Away with the fairies

Num sábado nublado, deixei a casa ressabiada – outra vez a viajar sozinha, cansada, pro destino aquiescer. Ia atrás das verdades difíceis de engolir, difíceis de esquecer. Buscava aquela beleza longa, lenta, aquela que fica, que é toda sua, crua, e que pra tanta gente nada representa. Ressignificar histórias... deitar o corpo, fechar os olhos cheios de memória e pedir pra sonhar com sensatez. Em menos de um mês corria de um lado pro outro querendo a mesma coisa – afeto, família, lar... esperava o aconchego se aprochegar. Devagar, pequenices começaram a se formar com cor e cheiro de nuvens – quanto amor, quantas luzes se acenderam pra eu passar! Veio até mim um lindo menino e perguntou Por que você chora? Porque seu pai te ama tanto que já o amo agora – quis que o meu me amasse assim... não consigo ir embora. Segurou minha mão. Por que então te afastas? Fique aqui – só isso basta. Afaguei suas bochechas rosadas – Talvez você tenha razão, mas preciso saber onde dá essa estrada.

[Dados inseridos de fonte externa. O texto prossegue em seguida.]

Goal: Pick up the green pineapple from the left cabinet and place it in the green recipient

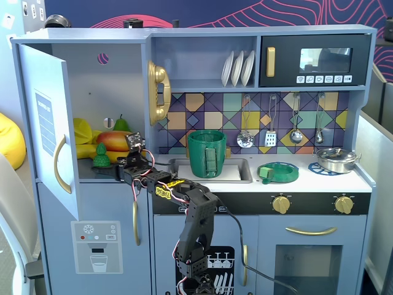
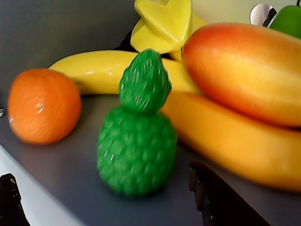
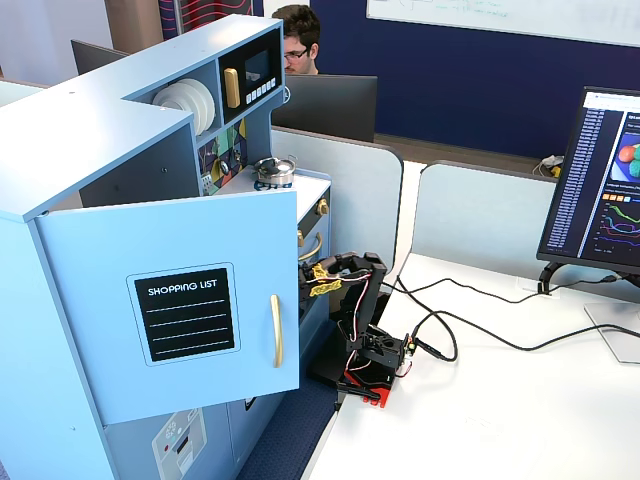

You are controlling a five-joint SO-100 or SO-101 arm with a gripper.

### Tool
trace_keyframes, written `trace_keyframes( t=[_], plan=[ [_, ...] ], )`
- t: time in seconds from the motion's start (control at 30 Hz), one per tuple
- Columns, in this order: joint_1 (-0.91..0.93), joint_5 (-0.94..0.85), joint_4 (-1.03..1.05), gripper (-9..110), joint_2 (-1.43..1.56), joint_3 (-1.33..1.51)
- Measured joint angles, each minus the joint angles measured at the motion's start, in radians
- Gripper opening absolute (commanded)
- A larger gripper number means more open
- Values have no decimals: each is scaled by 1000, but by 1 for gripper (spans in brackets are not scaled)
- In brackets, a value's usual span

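On the left side of a fixed view stands the pale blue-grey toy-kitchen left cabinet [image 1: 92, 92], its door [image 1: 52, 132] with a curved gold handle swung open toward the camera; in another fixed view that door [image 3: 180, 300] carries a black "SHOPPING LIST" label. To the right, in the sink area of the kitchen counter, sits the tall dark green plastic recipient [image 1: 207, 153] with a ribbed rim and vertical strap handle, well apart from the cabinet. The black robot arm [image 1: 196, 215] rises from below the counter and reaches left into the open compartment. Its tool [image 1: 123, 165] sits at the shelf's near edge, just right of the small bright green bumpy toy pineapple [image 1: 101, 156]. In the wrist view the pineapple [image 2: 137, 141] stands upright on the grey shelf, free of the tool, whose two dark fingertips [image 2: 221, 197] are spread wide at either side of it in the near foreground. Behind it lie yellow bananas [image 2: 99, 66], a large orange-red mango [image 2: 240, 70], and at left a small round orange [image 2: 43, 106].
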Motion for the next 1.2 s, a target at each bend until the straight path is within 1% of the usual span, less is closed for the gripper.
trace_keyframes(
  t=[0.4, 1.2],
  plan=[
    [15, 2, -15, 41, -213, -183],
    [15, 6, 26, 37, -391, -376]
  ],
)
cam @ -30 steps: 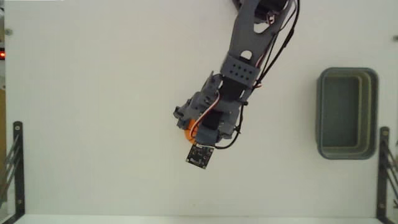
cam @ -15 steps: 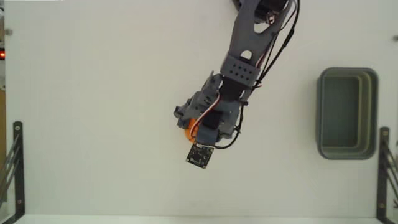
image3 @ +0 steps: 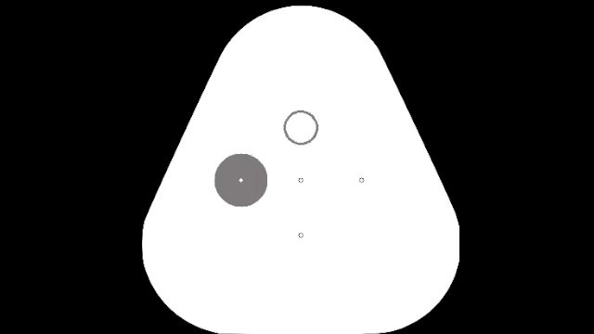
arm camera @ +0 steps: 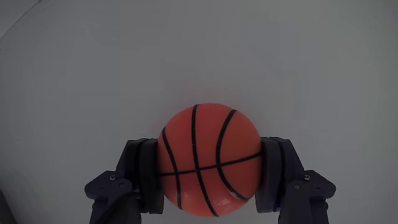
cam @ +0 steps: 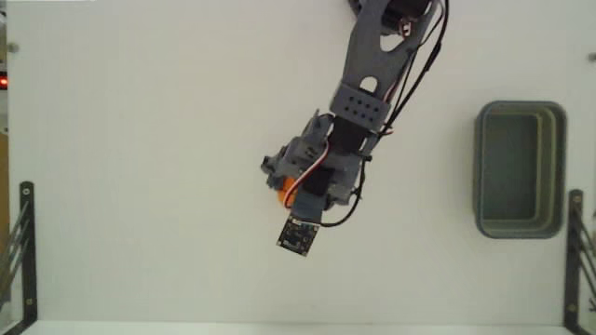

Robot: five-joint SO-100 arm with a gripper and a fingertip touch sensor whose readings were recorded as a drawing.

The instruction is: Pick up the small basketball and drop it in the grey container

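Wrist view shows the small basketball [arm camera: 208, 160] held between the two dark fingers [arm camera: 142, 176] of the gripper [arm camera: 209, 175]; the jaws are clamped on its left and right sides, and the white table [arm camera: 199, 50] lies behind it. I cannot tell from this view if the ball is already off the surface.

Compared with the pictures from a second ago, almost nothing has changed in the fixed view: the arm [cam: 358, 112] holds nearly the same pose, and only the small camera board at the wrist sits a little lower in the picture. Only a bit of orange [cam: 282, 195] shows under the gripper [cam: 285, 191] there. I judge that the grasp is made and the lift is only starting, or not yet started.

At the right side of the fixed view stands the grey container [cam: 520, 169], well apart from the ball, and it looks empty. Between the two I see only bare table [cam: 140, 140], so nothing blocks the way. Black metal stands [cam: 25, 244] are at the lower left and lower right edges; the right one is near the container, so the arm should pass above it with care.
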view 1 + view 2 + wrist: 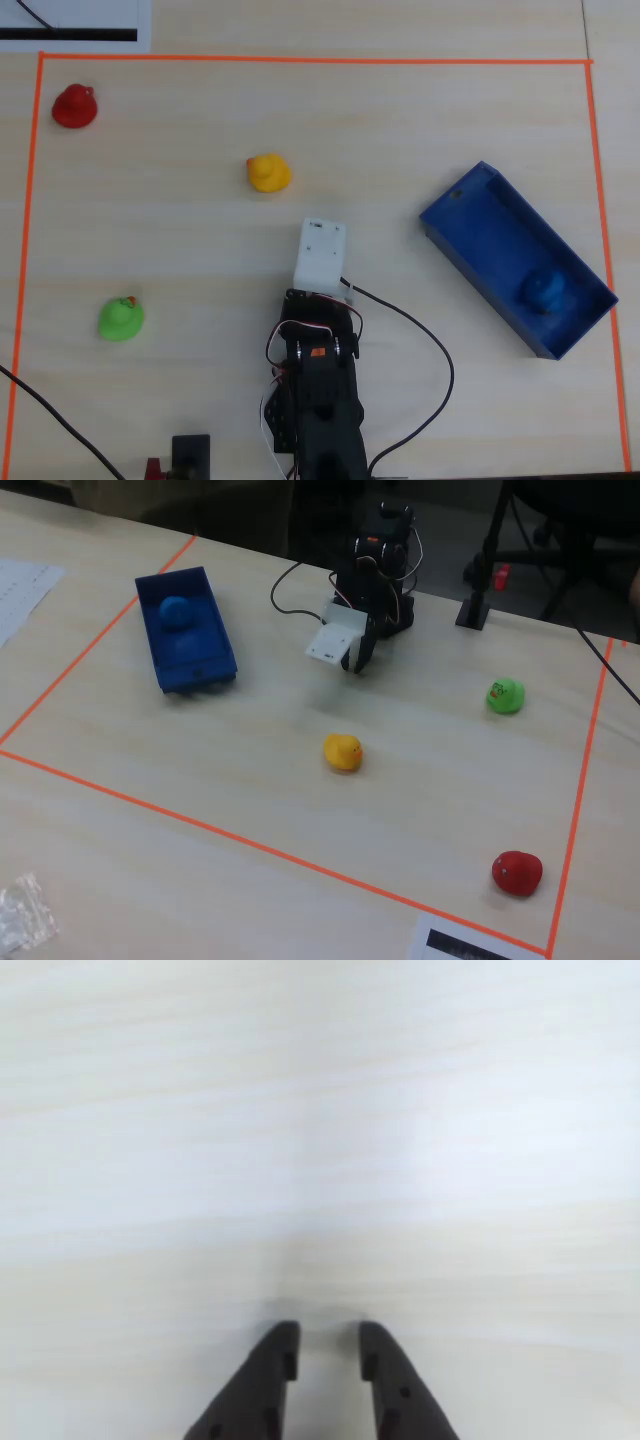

Caminhei sem medo, banhada de amor e fé que não se explicam, coração transbordando de benevolência. Ganhei o perdão que eu pedira, o abraço que há tanto buscava – pesquei a sorte de um amor correspondido com toda a paciência. Fiz juras, ouvi promessas, entendi que o que me interessa é amar e ser amada, sem medo; sem pressa. Fiz as pazes com o passado, reescrevi o capítulo que sempre havia dado errado... ganhei bons sonhos de presente. Acordei segura, confiante, consciente, vesti minha melhor roupa, ornei-me de belos enfeites e cheguei exultante à sua porta. As palavras estavam ensaiadas e tudo que eu pensava era no recomeço daquele dia, no fim da guerra fria que me mortificava. Meu pai não atendeu, não ligou, não abriu a porta – nada importava, para ele estava morta. Deixei gaiola aberta com terna dedicatória, dei meia-volta e tentei em vão cobrir-me de nem-te-ligo, semblante desfeito, lágrimas teimosas a molhar meu sorriso manso, amigo... a embargar meus passos duros de falsa vitória.

*Dedicado a todos os pais que amam seus filhos, e a todos os filhos que compreendem com qualquer tipo de gratidão o amor de seus pais. Esse dia dos pais foi diferente, sem nem ao mesmo a possibilidade de dar com a cara na sua porta... Foi estranho, vazio, triste porque não tenho a menor ideia de onde e como você está, pai. Com todo o egoísmo que me cabe, queria que a gente tivesse tido tempo de ter um dia dos pais diferente. Que os anjos cuidem de você - meus bônus-hora são todos seus. 

IPÊ AMARELO

Como ela é linda...

Sempre foi – passou pela vida sem saber.

Deixa eu te contar uma história. Era uma vez uma senhora que implicou com um ipê amarelo no meio de um jardim porque ele só floria uma vez ao ano. Senti uma pena estranha do que chamei secretamente de amargura – peso do que não se aceita. Pois se eu olhava praquele tronco esbelto cheio de braços a chamar o futuro e só me vinha cheiro de novidade e esperança... Por meses era guardador de orvalho, sereno, calor, vento e alimento para os passarinhos; aninhava flores outras pelo corpo esguio, gentil cavalheiro. Encantava-me o privilégio de quem tinha um ipê amarelo particular, a desabotoar seus grãos de sol pela grama afora, espalhando carpe diems pela casa – vontades de vestir-me daquelas flores e tecer com elas horas curtas e lindas como cada um daqueles dias de cor e festa. A espera era preciosa; faria-me apreciar o charme outonal daquele campo sem flor, saborear a demora. E de repente era um; depois dois; e num devagar constante iam pipocando amarelices pelos troncos delicados, sempre apontados para o céu. Nunca pensei viver de perto uma coisa tão bonita. Era uma vez um ipê amarelo que virou um toco porque floria pouco, canto vazio bem no meio.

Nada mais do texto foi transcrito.